Anyone who spends a lot of time in the gym can attest to the fact that working out is useless without stretching. Pulling those muscle fibers apart is actually what allows them to heal and grow bigger. It’s no different with hiking. You need added strength in your legs to make them withstand long distances. Stretch before and after your hikes, and even during the middle of them if you’re going long-distance. Yoga is one of the best tools in a hiker’s arsenal if you’re looking to increase your body’s ability to go harder, longer, and withstand fatigue. Coupled with ample rest, stretching is vital to making your hiking trip an enjoyable experience.
Shorten your stride
If you find your legs muscles frequently giving out on you during your hike, it might help to shorten your stride a bit. Though typically great advice for trail runners, it can help hikers and swift walkers too. By controlling your pace, particularly downhill, you’ll reduce the pressure on your legs and allow for better circulation. Begin lifting your feet higher and remember to roll them from heel to toe when connecting with the ground.
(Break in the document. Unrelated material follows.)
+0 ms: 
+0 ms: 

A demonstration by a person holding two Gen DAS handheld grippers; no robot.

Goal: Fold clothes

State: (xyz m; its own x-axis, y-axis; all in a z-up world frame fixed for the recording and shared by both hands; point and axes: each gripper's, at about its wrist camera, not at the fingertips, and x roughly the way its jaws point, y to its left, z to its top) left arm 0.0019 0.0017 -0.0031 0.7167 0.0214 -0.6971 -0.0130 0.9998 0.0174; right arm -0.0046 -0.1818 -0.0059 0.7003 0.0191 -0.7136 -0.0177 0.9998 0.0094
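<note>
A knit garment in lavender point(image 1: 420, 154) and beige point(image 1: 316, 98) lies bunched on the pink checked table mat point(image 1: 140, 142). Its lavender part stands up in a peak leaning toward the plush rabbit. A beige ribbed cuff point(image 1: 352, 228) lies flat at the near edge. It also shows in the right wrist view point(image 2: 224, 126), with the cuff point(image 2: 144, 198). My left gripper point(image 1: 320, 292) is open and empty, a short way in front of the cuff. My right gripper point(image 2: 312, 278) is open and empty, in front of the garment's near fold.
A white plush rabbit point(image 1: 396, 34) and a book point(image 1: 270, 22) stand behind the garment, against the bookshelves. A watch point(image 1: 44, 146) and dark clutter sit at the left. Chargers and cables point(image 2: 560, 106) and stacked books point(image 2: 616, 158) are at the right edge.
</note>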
This should probably go without saying, but it’s essential to drink plenty of water when hiking. Water serves as your muscles’ lubricant. In a normal situation, muscle fibers contract as you walk, causing them to stick together. Water allows them to glide past one another more effectively, so you don’t wear down as quickly. Hikers should drink at least one liter per hour in hot climates and high altitudes. It’s rare to drink too much while hiking, but drinking too little could spell doom for your legs.
Practice your form
The way you walk has a huge impact on your body’s ability to maintain itself over long distances. Using proper form is vital in all areas of life, whether you’re sitting, standing, or walking. Maintain your center of gravity whether hiking uphill or down and avoiding hunching over at all costs. If you find you cannot stand straight while walking, you might be carrying too much weight in your pack. When hiking downhill, remember to keep your legs slightly bent to minimize stress on your joints. Adjust your hip belt and using trekking poles to help maintain consistency.
Wear the right gear
Your gear plays a large role when it comes to combatting muscle fatigue while hiking. Improper footwear can throw off your entire gait and posture, so be sure to wear shoes or boots that are made specifically for hiking. Compression pants are a great way to help circulate blood flow in your legs, allowing the muscles to get the pump they need and maintain their strength.
Finally, don’t be afraid to stop when you feel your legs giving out on you. Sometimes you simply need an extended break. Rather than push yourself, set up camp and spend a few hours relaxing before getting back on the trail. Give your muscles the time they need to recover, and you’ll have a much more enjoyable experience on your hiking trips.